To curb the blame-shifting culture, it is necessary to improve the accountability system, repair the loopholes in performance assessment in a timely manner, and realize the fairness of the procedure, reasonable results and effective interaction. The key to perfecting accountability is to balance accountability for results with accountability for the process. When managers need to explain the decision-making process and be responsible for the process, they will reduce their self-interested behavioral tendency to shirk their responsibilities, and objectively and calmly analyze the reasons for poor performance instead of blindly dumping the "pot". At the same time also need to strengthen the checks and balances of horizontal and vertical internal hierarchical power structure.

Vertically, improve the subordinate performance advice mechanism and complaint mechanism, open up the fast channel for complaints, increase the opportunity for employees to speak out, so that management can hear the real voice of employees.

Horizontally, strengthen the collaborative ties between departments and departments, and between employees and employees, and guarantee horizontal and oblique communication between employees and colleagues or superiors.

In addition, the organization should leave room for the rigid system to operate and increase the emotional tension of performance evaluation. As the so-called "ethical and righteousness", we should strive to create a transparent system, a sound mechanism, emotional and righteous organizations with temperature, to achieve the responsibility of navigating, everyone to take responsibility, and fundamentally eradicate the "dumping" breeding ground. At the same time, the culture in the subtle, dripping through the stone, silent, such as engraved in the organizational behavior, performance evaluation should be adapted to the organizational culture.

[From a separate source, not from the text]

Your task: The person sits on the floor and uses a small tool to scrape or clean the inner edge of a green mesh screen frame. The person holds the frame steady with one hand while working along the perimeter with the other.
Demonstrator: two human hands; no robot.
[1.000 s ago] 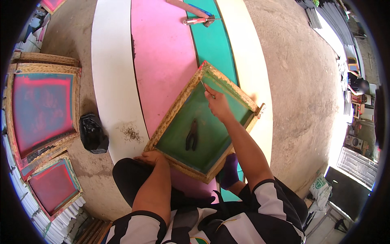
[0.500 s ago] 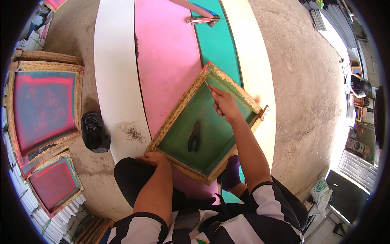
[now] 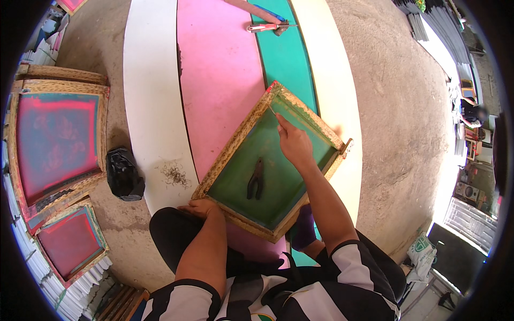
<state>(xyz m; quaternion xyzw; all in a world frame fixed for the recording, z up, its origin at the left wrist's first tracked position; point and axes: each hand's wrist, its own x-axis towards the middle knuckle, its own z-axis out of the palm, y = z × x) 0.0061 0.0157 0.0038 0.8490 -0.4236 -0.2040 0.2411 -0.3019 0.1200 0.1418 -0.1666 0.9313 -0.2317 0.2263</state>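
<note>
A wooden screen-printing frame (image 3: 231, 138) with green mesh lies slantwise before me, its near end by my legs. My left hand (image 3: 200, 208) grips its near left corner, fingers partly hidden at the edge. Over the mesh, my right hand (image 3: 294, 142) is closed round a slim tool with a thin metal shaft (image 3: 272, 109). That shaft points at the inner edge of the frame near its far corner. The tool's handle is hidden in my hand, so its exact kind cannot be told. Dark-handled pliers (image 3: 255, 182) lie on the mesh.
Under the frame are white, pink, green and cream boards (image 3: 155, 96). A hammer (image 3: 280, 28) and a red-handled screwdriver (image 3: 263, 27) lie at the far end. Thin dark scraps (image 3: 175, 174) sit near a black bag (image 3: 124, 174). Other screen frames (image 3: 103, 128) stand left; a person (image 3: 471, 112) is far right.
My right hand has turned so its back faces up more, and the tool's tip has shifted slightly. My left hand, the frame and the pliers stay in place.
</note>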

Only in a no-pointing fingers culture can employees feel safe and no longer afraid of making mistakes, have the confidence to express their true ideas and seize the opportunity to solve problems, be a brave "whistleblower", and "dump" the seeds of the problem in the soil. They will be brave whistleblowers and keep the seeds of "shirking" in the soil.

V. Conclusion
Managers should not become the "dumpers", employees should not become the "backer", and the organization should not become the "mending pot" of the Shilohan. In the face of unsatisfactory performance gap, we need to clarify the power mechanism generated by managers dumping. From the level of perfect performance evaluation, enterprises should be in the "no responsibility for the aftermath" and "wrongdoing must be investigated" and "process accountability" and "accountability for results To seek a balance between "no responsibility for the aftermath" and "accountability for mistakes" and between "accountability for the process" and "accountability for the results", so as to curb the occurrence of downstream dumping at source.

From the dumpers own factors, as psychologist Carl Gustav Jung (Carl Gustav Jung) said: "Put your life in your own hands, you will find that you have no one else to blame." Managers should have the belief and confidence to overcome themselves, have the perseverance and courage to face the errors, strengthen the sense of responsibility, adhere to the problem-solving orientation, and promote the self-learning revolution in the errors to realize the regeneration of power with the determination of "scraping the bones".

From the perspective of creating a benign performance culture, enterprises should abandon the tendency of meritocracy, cut off the vines of the unreasonable shirking, eradicate the soil of shirking culture, return to the employee-centered performance management concept, create a more tolerant and tolerant culture and self-reliance: in the silence, to motivate each and every employee for sailing in the stormy waves of the enterprise boat ready to take the helm.